Find each line of the entries with the string "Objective", please, and copy it.

▬▬▬

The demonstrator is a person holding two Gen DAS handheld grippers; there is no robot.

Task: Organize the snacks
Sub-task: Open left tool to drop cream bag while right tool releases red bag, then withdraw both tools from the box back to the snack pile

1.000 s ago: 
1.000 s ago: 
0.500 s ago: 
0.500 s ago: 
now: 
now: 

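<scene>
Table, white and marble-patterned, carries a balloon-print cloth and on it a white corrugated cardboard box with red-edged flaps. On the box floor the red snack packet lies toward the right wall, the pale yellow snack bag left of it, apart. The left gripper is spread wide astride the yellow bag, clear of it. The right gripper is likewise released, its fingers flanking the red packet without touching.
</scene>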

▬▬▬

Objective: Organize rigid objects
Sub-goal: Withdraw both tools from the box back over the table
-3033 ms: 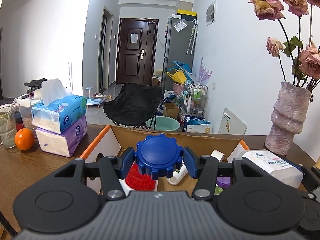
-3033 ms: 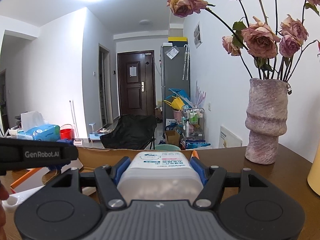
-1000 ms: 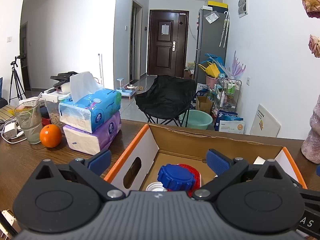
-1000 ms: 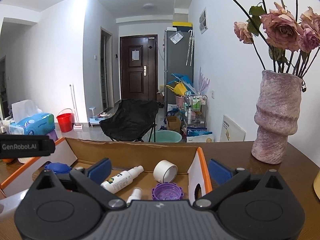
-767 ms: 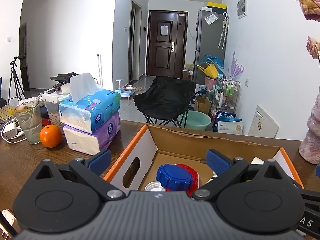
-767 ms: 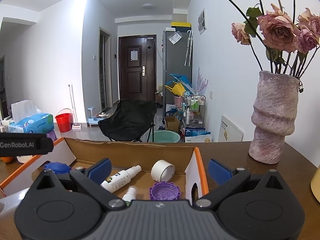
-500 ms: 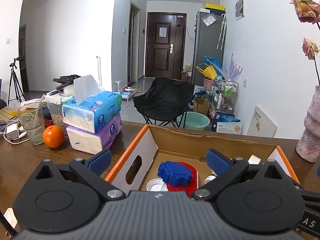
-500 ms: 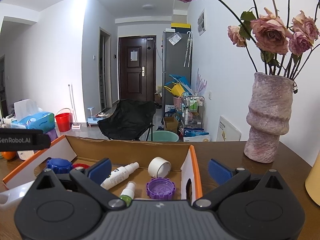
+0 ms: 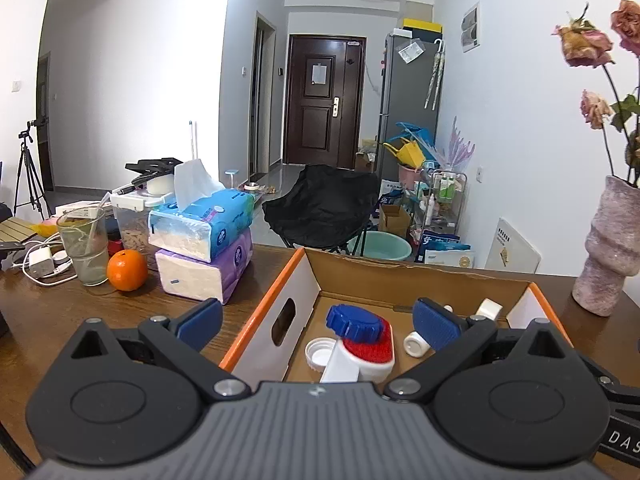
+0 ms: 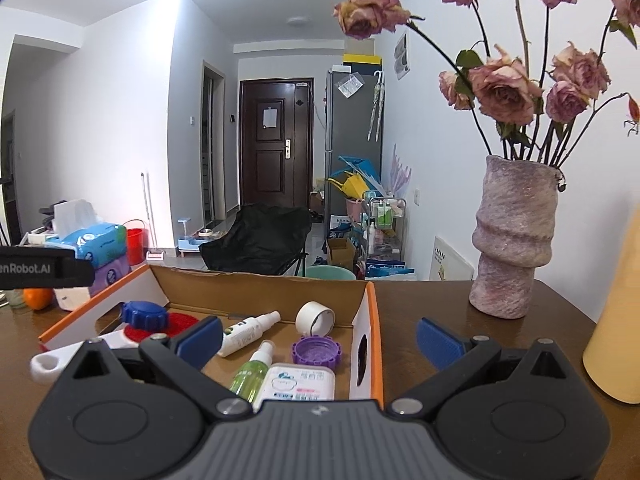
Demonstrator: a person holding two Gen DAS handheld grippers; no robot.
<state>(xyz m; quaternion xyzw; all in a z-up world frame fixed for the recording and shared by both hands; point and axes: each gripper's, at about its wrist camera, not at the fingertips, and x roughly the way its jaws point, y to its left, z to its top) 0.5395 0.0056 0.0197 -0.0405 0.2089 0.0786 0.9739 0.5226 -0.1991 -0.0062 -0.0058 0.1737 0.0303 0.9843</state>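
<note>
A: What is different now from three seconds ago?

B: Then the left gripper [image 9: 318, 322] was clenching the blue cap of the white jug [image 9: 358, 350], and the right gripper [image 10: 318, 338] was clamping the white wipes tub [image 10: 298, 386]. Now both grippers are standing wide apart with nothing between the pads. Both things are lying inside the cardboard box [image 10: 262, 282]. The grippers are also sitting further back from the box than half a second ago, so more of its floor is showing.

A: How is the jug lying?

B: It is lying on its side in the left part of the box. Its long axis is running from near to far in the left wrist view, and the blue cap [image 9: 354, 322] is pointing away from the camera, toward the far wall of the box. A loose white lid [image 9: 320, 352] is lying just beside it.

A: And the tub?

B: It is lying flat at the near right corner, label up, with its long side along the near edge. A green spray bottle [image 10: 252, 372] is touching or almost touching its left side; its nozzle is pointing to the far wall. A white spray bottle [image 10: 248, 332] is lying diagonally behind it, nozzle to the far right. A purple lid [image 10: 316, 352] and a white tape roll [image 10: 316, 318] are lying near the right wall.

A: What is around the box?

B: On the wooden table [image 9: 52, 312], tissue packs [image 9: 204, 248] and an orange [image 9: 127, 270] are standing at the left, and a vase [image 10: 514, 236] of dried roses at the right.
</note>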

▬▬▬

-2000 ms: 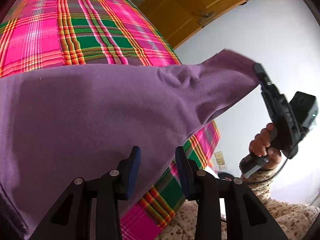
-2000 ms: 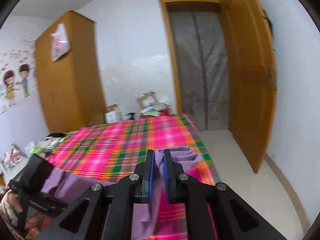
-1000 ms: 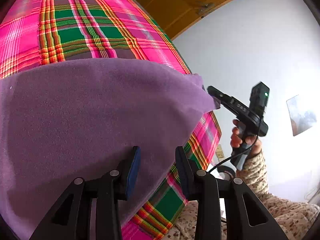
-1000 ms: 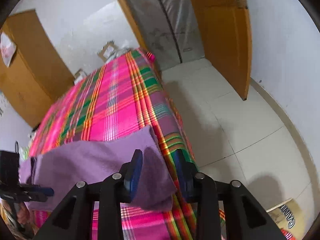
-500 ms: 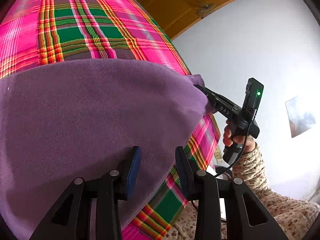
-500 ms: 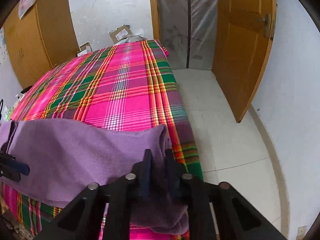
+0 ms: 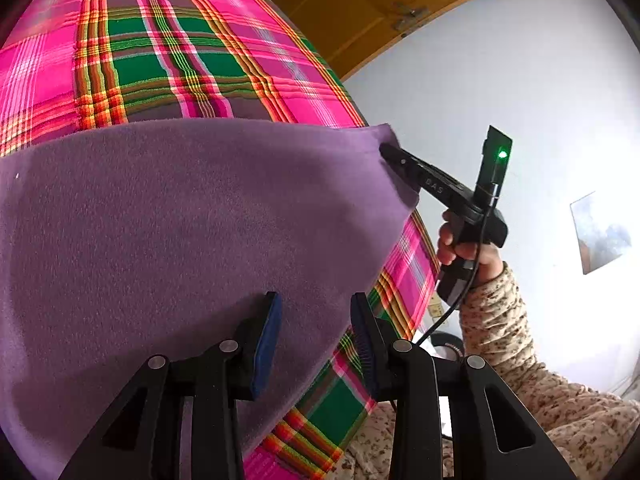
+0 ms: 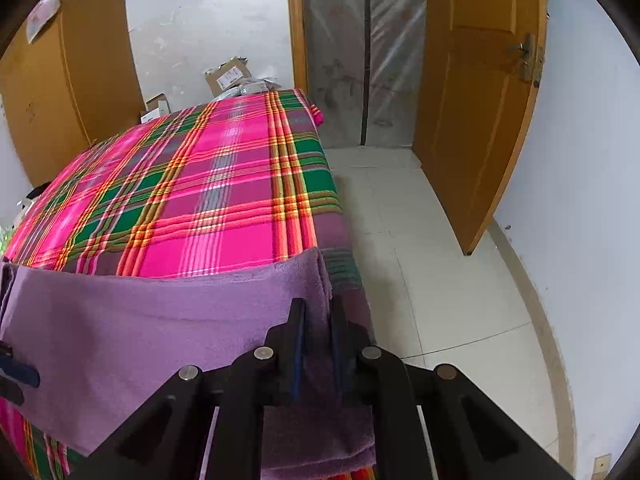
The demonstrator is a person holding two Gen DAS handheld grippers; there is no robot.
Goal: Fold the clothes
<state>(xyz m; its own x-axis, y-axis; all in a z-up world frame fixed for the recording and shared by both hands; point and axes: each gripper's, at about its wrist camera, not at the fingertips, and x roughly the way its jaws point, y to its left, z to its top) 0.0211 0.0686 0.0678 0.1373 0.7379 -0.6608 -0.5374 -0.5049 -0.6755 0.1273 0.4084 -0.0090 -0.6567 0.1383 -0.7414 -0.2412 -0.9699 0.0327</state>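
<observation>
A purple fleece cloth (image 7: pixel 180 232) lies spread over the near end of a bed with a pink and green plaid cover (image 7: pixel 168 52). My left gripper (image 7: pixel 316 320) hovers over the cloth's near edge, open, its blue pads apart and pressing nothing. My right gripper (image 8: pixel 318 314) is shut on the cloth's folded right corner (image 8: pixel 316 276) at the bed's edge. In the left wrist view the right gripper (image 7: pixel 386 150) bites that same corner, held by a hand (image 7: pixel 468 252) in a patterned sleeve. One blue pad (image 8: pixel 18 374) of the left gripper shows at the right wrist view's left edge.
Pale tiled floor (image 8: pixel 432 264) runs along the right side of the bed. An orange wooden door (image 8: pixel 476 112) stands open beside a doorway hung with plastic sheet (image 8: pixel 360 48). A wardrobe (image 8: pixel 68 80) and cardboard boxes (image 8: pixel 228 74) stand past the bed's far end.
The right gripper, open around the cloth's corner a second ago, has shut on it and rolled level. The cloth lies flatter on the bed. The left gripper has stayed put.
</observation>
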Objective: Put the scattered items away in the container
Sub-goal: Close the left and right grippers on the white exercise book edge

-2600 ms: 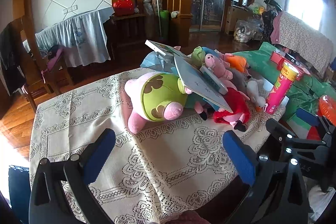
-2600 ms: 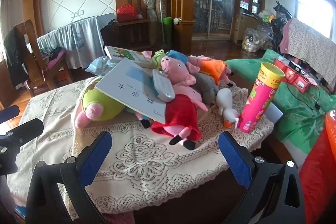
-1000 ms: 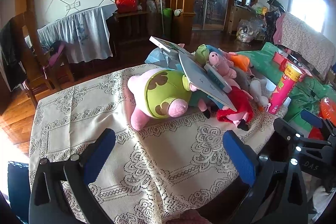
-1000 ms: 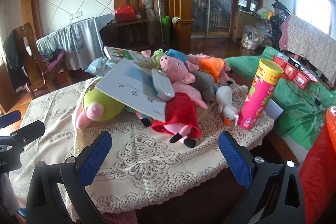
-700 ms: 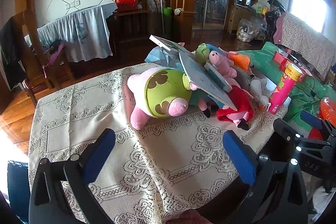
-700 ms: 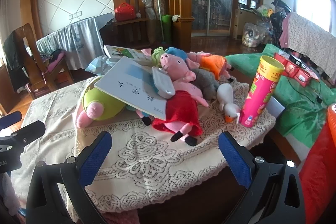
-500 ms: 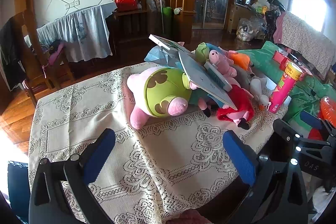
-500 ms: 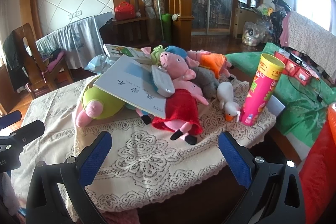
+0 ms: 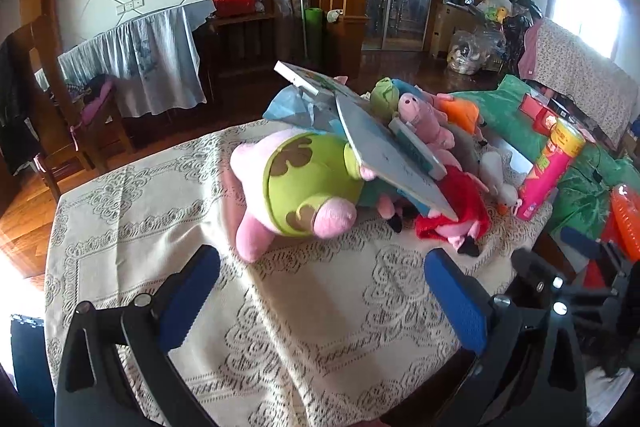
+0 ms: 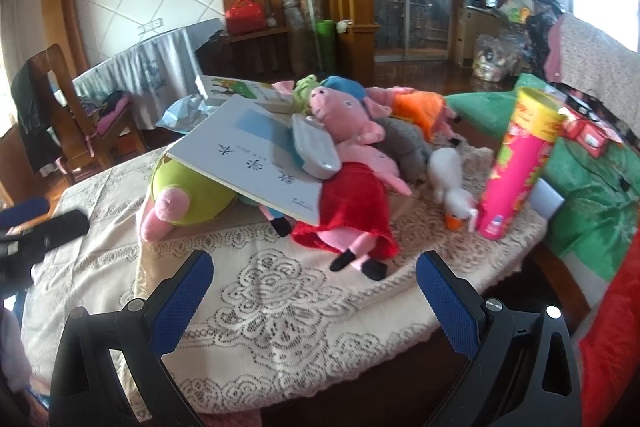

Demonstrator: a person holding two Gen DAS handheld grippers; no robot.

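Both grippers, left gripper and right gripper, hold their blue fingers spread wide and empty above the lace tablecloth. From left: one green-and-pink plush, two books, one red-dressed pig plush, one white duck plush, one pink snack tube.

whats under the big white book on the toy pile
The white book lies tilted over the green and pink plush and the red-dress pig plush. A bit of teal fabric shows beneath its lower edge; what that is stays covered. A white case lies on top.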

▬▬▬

Solved problem:
Objective: Organize rigid objects
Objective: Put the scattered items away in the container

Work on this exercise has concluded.